# Activity
The line with "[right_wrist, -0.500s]" marks the first line to copy, and the line with "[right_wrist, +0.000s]" marks the last. Transcribe that stretch of the data below exactly, without pictures.

# Given records
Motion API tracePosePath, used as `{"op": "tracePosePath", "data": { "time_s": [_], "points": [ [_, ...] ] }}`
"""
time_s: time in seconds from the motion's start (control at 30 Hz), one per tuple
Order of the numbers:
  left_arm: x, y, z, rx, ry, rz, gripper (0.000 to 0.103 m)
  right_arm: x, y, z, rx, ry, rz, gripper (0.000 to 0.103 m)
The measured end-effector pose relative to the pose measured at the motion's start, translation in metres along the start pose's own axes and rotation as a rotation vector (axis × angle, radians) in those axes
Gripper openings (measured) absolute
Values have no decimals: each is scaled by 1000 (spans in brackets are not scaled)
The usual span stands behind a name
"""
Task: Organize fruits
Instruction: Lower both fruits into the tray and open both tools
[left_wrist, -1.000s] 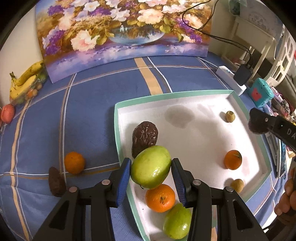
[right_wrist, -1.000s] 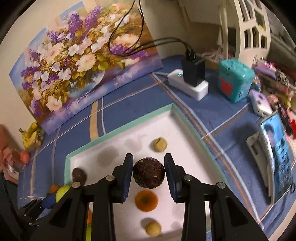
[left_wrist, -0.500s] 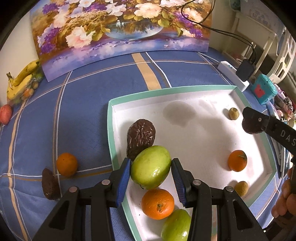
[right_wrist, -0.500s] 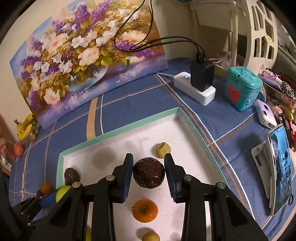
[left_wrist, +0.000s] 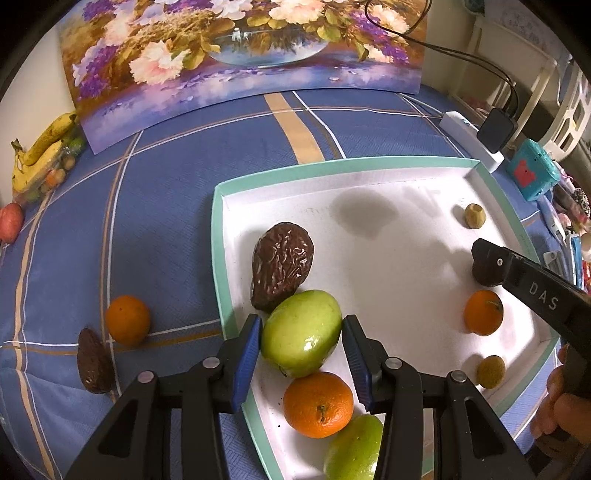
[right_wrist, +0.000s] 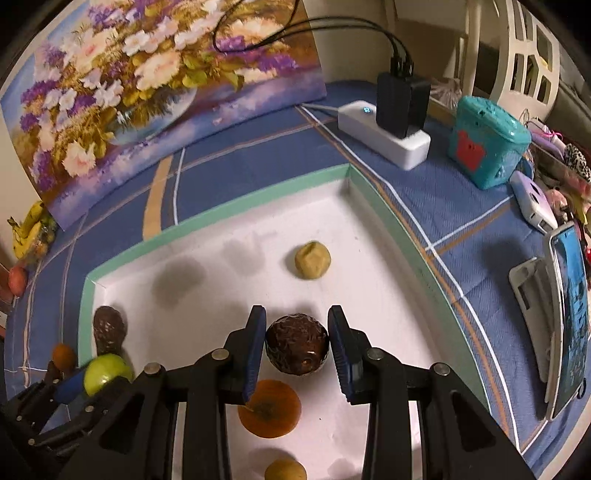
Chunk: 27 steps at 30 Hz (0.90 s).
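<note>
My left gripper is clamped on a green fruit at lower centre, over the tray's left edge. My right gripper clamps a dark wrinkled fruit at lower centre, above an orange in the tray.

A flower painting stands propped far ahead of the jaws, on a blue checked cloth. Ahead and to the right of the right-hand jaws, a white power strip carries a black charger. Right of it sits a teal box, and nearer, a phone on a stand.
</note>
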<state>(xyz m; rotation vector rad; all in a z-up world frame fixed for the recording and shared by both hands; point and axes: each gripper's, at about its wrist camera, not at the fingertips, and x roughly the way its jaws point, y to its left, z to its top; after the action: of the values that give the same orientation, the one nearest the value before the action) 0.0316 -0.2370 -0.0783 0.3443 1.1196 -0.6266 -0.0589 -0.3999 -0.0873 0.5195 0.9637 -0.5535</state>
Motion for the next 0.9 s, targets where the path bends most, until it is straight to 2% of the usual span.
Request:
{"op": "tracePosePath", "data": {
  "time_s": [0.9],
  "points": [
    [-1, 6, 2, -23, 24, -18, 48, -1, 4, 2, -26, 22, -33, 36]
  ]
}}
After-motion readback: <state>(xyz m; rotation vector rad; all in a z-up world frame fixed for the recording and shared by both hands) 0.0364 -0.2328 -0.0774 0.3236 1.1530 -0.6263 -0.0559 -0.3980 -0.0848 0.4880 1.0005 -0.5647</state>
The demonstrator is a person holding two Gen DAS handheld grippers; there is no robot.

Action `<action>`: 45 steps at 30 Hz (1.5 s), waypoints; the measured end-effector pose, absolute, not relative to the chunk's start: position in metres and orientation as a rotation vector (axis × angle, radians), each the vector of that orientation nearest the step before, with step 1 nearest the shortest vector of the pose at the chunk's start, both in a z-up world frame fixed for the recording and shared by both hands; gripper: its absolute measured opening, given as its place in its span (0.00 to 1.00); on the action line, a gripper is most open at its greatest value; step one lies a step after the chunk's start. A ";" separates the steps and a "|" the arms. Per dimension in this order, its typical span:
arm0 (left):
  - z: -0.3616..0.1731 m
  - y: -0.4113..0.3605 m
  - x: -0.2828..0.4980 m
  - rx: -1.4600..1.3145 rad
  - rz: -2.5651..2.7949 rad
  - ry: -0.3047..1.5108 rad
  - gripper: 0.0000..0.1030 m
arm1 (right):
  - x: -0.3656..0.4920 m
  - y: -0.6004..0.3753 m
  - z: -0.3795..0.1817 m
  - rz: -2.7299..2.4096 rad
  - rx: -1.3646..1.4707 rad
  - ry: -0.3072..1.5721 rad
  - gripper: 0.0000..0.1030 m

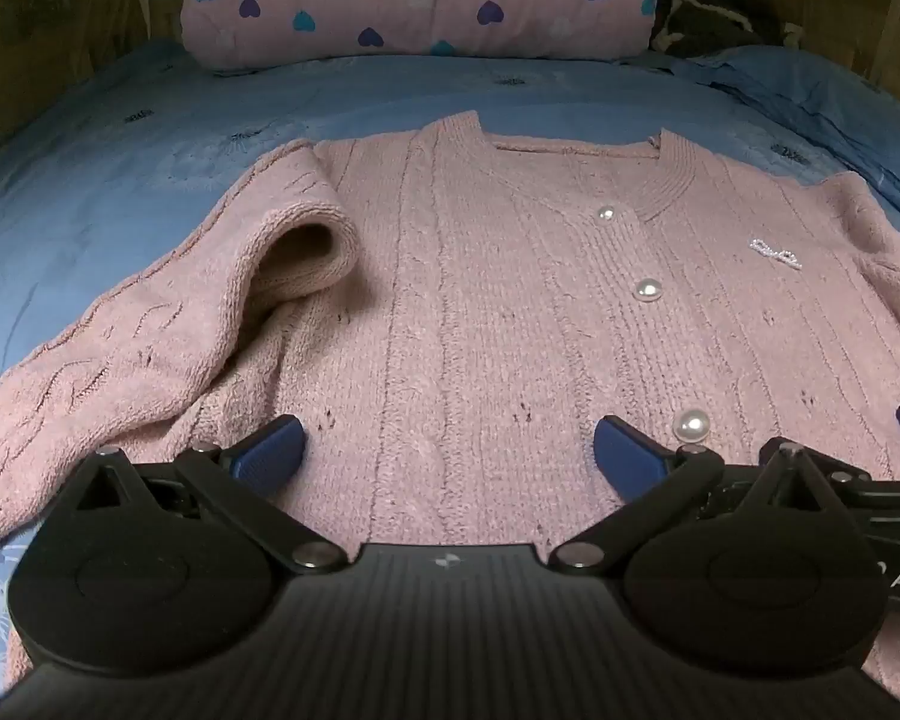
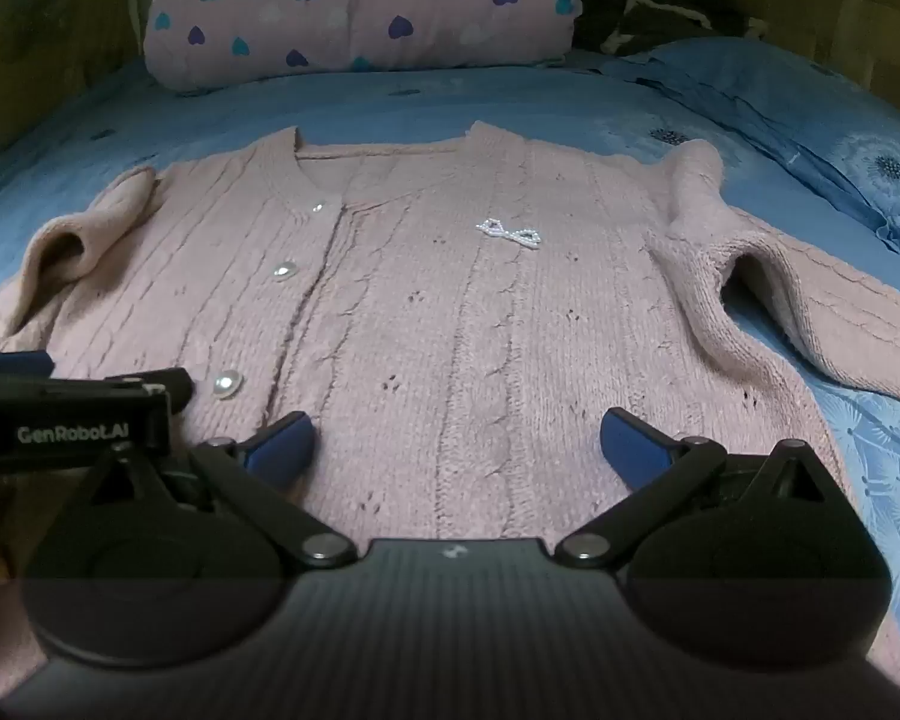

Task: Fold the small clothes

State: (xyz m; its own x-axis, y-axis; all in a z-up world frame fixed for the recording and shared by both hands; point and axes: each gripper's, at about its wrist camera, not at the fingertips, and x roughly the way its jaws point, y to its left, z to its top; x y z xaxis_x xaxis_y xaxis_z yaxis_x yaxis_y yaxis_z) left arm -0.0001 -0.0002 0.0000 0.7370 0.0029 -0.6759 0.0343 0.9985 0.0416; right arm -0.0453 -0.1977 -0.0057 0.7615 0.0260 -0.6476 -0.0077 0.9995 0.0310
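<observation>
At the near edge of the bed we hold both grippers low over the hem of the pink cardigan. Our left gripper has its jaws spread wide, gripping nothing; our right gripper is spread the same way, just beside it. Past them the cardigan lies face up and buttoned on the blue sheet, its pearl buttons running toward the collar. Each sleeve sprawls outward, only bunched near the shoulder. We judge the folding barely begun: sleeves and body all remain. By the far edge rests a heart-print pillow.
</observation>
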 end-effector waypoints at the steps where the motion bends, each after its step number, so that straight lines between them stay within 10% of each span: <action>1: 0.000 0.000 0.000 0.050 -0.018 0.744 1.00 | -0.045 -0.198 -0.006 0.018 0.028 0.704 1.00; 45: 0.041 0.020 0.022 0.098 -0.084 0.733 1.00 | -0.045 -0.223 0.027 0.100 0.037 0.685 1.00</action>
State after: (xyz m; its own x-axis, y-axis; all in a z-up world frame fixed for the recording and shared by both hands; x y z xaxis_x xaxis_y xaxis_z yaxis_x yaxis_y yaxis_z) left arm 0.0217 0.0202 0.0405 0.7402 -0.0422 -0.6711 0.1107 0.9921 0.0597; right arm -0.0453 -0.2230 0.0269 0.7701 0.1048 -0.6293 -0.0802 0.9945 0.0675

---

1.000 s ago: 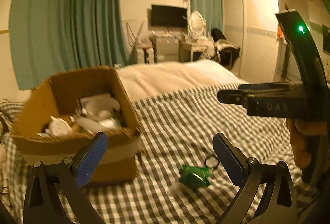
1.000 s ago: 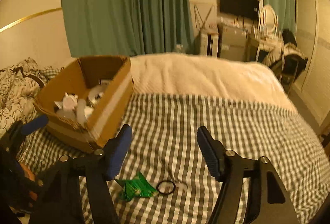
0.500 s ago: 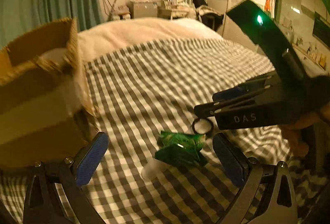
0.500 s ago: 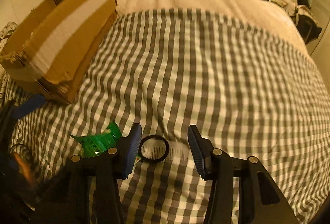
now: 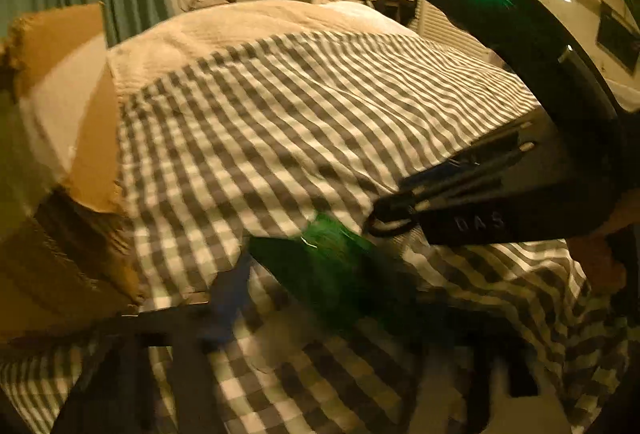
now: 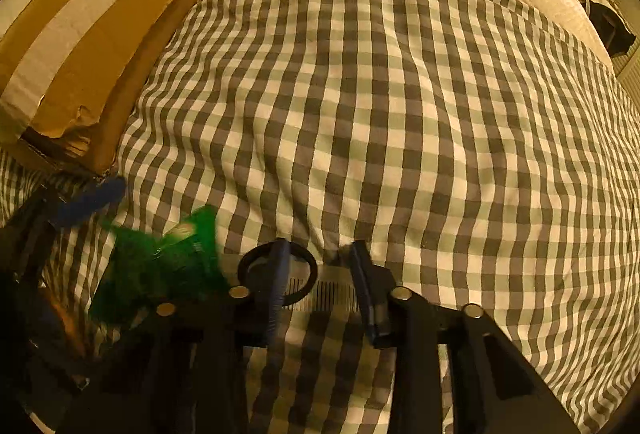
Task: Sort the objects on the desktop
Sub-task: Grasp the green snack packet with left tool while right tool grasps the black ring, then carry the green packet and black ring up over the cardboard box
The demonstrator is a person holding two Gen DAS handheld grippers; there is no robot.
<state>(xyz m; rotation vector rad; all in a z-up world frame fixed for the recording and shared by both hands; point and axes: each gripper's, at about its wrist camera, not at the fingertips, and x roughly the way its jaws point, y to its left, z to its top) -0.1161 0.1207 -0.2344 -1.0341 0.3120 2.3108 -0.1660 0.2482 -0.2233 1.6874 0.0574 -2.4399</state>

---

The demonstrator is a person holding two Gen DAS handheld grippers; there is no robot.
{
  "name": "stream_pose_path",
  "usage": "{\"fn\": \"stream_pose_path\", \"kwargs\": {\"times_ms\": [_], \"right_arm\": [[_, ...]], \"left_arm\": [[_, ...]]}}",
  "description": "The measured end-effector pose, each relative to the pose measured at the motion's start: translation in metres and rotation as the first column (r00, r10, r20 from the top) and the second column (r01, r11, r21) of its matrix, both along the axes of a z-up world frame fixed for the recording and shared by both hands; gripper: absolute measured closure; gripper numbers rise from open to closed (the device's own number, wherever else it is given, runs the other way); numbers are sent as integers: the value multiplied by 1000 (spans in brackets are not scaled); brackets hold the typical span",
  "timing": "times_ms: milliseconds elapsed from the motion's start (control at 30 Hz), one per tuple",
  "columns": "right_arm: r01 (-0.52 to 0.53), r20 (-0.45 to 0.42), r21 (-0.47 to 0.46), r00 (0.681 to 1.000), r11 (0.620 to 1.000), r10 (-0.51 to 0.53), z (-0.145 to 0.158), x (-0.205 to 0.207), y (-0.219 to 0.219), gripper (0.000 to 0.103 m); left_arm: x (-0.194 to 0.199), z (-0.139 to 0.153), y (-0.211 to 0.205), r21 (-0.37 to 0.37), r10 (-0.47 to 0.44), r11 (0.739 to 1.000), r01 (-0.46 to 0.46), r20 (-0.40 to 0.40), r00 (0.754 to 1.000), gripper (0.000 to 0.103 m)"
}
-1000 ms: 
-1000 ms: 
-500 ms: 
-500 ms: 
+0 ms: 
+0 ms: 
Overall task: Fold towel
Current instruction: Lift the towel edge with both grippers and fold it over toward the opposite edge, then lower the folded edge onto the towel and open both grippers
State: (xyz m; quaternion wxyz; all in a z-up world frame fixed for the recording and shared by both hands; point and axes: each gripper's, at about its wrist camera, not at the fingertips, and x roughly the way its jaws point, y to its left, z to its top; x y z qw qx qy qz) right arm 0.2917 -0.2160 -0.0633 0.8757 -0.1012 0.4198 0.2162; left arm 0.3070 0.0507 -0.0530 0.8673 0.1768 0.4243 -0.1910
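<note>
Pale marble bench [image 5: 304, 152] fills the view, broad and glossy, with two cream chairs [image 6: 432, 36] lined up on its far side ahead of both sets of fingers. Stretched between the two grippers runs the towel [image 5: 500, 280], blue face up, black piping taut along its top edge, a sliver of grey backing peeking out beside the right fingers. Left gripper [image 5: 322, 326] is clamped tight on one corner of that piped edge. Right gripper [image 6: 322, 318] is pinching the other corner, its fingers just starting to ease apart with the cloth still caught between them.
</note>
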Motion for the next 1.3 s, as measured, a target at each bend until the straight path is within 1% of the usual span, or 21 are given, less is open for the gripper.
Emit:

# Answer for the task
[right_wrist, -0.500s] 
[left_wrist, +0.000s] 
[right_wrist, +0.000s] 

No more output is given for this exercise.